_WHAT THE TASK ASKS:_ Nothing outside the range is wanted. Repeat exactly the lines below from the one with "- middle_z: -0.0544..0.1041" through the one with "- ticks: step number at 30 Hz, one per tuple".

(Data records)
# # # #

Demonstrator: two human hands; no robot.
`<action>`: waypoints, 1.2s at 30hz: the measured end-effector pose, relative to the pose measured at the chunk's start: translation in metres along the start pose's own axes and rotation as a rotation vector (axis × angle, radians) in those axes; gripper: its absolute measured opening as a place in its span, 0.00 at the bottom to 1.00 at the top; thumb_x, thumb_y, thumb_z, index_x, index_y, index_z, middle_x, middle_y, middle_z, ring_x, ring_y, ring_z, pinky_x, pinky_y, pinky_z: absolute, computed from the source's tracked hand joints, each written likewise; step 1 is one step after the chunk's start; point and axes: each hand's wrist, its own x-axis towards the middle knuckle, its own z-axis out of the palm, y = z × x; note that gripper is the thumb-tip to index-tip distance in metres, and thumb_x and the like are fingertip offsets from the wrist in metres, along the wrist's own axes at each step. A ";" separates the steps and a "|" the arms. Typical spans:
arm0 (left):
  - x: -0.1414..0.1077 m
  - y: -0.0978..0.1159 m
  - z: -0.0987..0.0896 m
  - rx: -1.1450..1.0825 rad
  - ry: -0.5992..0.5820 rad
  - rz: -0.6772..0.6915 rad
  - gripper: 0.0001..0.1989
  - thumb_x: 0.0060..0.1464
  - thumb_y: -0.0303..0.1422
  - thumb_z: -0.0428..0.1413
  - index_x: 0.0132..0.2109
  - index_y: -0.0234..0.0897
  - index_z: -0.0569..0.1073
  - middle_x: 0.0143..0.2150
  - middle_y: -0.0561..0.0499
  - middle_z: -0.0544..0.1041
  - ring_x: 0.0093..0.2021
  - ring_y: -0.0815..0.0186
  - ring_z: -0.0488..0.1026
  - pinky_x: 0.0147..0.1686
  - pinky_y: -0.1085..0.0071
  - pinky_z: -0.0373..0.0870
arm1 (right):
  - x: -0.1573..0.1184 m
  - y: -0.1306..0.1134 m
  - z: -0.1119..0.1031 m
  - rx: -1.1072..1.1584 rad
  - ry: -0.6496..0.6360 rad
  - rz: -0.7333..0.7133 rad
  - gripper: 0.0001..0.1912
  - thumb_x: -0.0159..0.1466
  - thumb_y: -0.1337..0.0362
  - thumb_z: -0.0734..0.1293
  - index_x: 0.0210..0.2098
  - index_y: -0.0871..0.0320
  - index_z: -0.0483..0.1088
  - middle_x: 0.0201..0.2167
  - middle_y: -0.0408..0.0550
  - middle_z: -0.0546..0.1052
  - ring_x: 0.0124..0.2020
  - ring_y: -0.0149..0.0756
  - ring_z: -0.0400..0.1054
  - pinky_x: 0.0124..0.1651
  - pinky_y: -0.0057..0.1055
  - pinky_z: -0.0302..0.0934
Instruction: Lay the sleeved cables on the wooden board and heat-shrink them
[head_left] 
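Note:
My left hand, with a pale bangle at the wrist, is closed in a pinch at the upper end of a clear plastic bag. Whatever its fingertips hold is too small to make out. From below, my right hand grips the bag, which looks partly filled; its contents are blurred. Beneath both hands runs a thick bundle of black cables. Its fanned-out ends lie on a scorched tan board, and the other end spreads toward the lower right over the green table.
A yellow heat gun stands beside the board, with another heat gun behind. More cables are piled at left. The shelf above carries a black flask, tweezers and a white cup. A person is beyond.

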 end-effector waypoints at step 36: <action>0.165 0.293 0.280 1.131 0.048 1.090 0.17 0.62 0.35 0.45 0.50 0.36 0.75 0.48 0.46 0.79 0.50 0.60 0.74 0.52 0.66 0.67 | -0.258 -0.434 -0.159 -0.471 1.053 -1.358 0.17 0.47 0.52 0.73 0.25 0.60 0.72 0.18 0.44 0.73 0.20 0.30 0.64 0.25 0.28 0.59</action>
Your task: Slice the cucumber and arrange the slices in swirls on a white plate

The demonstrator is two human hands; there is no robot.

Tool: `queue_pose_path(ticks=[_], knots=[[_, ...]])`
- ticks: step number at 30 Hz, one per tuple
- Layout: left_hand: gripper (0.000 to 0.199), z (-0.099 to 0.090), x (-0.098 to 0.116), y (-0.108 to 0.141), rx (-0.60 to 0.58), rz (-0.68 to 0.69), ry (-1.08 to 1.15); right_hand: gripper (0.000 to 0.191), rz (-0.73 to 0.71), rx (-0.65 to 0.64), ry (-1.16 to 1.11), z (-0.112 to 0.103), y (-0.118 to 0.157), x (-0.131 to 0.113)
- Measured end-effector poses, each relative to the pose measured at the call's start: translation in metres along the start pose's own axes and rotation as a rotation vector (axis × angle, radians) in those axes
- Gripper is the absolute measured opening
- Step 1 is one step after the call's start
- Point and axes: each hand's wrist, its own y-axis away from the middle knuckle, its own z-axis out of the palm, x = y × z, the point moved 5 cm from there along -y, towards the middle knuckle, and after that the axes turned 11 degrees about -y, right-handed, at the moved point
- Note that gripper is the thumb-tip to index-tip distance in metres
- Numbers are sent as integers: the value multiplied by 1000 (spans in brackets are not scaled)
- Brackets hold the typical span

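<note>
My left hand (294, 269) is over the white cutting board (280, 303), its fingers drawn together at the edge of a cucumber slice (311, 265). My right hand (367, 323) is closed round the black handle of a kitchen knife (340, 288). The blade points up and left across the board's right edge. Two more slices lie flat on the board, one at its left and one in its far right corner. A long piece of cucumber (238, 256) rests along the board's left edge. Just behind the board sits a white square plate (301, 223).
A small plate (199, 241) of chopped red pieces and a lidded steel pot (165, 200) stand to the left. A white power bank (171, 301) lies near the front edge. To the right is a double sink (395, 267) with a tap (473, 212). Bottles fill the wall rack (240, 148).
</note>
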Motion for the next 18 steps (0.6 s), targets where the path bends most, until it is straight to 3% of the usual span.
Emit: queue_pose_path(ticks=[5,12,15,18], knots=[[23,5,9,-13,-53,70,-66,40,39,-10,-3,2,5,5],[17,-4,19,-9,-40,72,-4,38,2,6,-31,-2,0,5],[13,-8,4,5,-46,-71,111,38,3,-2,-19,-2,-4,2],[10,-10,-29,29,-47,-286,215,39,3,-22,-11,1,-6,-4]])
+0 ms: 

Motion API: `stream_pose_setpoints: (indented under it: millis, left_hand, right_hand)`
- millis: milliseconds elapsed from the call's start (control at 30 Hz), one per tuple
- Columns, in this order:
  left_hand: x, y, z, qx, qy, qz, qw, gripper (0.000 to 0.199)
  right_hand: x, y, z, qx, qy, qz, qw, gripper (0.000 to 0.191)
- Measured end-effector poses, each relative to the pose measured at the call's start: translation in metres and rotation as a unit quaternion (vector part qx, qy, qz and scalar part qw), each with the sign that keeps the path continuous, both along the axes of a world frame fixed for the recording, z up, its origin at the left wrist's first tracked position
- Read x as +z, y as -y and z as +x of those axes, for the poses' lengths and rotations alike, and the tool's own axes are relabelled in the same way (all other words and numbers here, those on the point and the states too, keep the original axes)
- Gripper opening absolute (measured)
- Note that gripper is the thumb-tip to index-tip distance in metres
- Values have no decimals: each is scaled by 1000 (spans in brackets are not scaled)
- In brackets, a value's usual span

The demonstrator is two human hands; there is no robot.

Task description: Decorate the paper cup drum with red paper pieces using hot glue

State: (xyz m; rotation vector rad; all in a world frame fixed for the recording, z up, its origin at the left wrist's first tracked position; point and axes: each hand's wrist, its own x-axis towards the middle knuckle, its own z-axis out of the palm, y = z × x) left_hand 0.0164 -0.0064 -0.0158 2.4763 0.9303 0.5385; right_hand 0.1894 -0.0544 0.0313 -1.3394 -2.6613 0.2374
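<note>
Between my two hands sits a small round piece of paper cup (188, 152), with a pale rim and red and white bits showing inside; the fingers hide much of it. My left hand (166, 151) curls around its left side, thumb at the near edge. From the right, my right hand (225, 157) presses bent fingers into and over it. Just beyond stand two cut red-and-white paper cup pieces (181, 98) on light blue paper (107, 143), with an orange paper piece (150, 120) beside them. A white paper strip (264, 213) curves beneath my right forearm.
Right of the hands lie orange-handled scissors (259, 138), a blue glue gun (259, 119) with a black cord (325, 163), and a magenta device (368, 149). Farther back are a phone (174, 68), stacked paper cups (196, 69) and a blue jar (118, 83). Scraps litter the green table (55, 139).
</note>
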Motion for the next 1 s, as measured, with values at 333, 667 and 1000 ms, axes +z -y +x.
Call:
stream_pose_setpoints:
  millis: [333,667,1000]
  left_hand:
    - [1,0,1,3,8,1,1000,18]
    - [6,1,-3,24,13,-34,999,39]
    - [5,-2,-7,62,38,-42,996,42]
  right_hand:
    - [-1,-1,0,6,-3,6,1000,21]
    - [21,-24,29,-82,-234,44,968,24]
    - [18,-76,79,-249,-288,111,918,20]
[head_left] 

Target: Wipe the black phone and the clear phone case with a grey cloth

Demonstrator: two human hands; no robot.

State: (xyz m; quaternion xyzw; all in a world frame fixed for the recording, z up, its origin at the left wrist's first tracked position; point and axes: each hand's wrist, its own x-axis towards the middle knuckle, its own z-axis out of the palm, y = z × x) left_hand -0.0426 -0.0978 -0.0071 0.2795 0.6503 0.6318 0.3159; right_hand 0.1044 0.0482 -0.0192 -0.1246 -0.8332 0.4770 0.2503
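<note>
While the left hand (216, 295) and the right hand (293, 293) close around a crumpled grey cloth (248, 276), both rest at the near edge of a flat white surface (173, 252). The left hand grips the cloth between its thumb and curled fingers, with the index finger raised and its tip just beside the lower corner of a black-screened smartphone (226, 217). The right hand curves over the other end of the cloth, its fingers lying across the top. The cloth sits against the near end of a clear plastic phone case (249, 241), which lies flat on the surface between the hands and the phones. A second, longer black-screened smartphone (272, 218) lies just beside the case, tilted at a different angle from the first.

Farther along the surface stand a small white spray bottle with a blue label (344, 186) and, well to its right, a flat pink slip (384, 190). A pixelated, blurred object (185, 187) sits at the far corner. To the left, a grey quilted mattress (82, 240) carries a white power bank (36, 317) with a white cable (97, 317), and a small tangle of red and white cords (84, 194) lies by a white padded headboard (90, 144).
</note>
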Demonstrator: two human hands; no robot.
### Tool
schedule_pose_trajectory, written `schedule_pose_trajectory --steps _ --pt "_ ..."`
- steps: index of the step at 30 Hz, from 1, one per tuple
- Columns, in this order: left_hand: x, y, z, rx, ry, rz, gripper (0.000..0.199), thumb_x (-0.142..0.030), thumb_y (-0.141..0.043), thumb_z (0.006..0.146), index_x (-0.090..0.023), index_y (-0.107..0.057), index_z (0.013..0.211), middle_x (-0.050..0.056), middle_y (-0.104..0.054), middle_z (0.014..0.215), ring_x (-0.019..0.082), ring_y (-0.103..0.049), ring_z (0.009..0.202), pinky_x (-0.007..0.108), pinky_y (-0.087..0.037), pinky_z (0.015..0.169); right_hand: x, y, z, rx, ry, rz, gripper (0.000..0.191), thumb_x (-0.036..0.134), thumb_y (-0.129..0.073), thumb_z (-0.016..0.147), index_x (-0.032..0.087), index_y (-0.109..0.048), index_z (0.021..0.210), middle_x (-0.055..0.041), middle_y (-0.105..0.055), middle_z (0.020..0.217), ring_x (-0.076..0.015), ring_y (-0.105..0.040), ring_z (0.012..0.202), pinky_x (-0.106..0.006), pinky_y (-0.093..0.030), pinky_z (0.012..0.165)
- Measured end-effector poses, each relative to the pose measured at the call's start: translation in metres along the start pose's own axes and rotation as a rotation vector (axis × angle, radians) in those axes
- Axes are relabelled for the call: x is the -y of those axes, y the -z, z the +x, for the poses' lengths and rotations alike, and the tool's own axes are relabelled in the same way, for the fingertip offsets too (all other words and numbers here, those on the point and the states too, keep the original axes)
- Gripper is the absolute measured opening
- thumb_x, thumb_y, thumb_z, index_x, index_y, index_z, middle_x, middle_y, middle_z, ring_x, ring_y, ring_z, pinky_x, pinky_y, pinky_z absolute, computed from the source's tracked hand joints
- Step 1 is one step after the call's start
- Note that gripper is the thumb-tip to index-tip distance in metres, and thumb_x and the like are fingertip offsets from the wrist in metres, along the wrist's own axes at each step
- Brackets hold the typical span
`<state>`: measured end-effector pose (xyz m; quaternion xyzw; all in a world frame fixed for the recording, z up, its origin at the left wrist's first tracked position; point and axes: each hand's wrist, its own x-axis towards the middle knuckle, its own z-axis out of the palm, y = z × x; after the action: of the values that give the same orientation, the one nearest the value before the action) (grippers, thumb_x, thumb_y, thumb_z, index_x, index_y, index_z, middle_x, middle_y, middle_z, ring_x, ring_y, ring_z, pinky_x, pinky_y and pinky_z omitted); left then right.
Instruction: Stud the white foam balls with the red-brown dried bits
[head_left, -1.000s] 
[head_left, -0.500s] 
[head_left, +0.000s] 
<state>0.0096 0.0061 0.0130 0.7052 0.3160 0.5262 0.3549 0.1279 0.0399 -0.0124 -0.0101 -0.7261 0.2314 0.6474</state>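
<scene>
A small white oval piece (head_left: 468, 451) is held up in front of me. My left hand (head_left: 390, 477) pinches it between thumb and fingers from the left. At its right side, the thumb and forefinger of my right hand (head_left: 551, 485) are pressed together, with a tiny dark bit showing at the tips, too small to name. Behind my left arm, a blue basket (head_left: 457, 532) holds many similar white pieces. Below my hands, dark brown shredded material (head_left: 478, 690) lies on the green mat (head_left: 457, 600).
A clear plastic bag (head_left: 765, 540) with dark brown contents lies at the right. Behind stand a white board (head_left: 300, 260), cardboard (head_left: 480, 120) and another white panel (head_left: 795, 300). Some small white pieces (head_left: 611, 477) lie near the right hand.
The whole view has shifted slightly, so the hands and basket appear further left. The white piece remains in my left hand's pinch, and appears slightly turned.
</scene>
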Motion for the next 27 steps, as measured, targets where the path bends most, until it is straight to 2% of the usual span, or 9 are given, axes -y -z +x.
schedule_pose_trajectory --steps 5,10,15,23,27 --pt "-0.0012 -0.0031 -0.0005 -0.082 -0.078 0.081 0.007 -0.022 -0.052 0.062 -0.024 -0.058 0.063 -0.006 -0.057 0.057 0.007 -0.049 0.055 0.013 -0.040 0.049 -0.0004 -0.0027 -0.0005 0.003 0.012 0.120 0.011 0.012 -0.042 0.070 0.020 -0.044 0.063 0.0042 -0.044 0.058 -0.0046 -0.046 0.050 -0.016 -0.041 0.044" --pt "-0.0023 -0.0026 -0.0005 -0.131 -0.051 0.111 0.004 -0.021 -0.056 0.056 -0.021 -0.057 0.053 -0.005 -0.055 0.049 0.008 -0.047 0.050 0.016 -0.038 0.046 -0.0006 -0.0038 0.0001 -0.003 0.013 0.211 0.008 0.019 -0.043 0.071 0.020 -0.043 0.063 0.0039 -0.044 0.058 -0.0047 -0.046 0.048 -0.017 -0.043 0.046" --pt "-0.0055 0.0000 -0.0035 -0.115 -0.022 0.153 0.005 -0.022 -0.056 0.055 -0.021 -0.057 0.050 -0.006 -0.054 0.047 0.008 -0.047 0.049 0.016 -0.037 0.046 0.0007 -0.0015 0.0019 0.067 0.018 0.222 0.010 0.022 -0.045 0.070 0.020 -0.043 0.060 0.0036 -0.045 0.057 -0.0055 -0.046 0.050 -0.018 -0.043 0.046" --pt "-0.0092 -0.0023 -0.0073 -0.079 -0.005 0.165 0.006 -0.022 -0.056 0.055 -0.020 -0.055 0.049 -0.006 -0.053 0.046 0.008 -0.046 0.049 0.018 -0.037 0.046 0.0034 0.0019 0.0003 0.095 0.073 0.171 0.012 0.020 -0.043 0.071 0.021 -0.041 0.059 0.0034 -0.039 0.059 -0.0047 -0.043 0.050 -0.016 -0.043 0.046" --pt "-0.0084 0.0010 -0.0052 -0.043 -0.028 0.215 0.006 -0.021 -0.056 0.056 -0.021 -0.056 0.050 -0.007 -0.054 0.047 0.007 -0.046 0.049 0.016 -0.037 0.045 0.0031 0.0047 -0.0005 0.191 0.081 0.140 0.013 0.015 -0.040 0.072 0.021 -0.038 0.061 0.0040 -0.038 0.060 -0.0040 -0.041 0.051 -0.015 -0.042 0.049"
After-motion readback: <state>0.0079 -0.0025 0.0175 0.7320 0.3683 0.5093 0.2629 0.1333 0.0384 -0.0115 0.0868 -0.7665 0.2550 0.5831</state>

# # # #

_COMPLETED TASK:_
  - middle_z: -0.0544..0.1041
  - ring_x: 0.0093..0.2021
  - ring_y: -0.0815..0.0186
  - ring_z: -0.0488..0.1026
  - pinky_x: 0.0147..0.1686
  - pinky_y: -0.1085..0.0071
  - pinky_z: -0.0373..0.0870
arm1 (right):
  - x: -0.1573..0.1184 m
  - y: -0.1306..0.1134 m
  - z: -0.1119..0.1031 m
  - rx: -1.1072..1.1584 rad
  - ry: -0.6496..0.6360 rad
  - rz: -0.7333..0.7133 rad
  - gripper: 0.0001..0.1912
  - thumb_x: -0.0159..0.1466
  - thumb_y: -0.1337..0.0362
  - thumb_z: -0.0734..0.1293
  - index_x: 0.0210..0.2098
  - index_y: -0.0871..0.0320
  - index_z: -0.0483..0.1088
  - middle_x: 0.0201..0.2167
  - middle_y: -0.0408..0.0550
  - middle_z: -0.0546..0.1052
  - ring_x: 0.0124..0.2020
  - ring_y: -0.0149..0.0756
  - ring_z: -0.0400..0.1054
  - pinky_x: 0.0124..0.1651
  - pinky_y: -0.0057..0.1055
  - pinky_z: -0.0302..0.0934
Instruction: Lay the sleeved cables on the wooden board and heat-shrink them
[head_left] 
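Note:
My left hand, with a pale bangle at the wrist, is closed in a pinch at the upper end of a clear plastic bag. Whatever its fingertips hold is too small to make out. From below, my right hand grips the bag, which looks partly filled; its contents are blurred. Beneath both hands runs a thick bundle of black cables. Its fanned-out ends lie on a scorched tan board, and the other end spreads toward the lower right over the green table.
A yellow heat gun stands beside the board, with another heat gun behind. More cables are piled at left. The shelf above carries a black flask, tweezers and a white cup. A person is beyond.
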
 end-effector waypoints at step 36: <action>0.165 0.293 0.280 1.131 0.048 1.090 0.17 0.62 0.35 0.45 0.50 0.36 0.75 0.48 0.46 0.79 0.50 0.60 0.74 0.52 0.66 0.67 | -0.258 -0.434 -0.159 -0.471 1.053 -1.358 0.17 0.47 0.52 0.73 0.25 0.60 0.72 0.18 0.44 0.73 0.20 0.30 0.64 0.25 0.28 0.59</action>
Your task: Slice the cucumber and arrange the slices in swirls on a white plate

The demonstrator is two human hands; there is no robot.

Tool: `queue_pose_path(ticks=[_], knots=[[_, ...]])`
- ticks: step number at 30 Hz, one per tuple

There's no more to this exercise.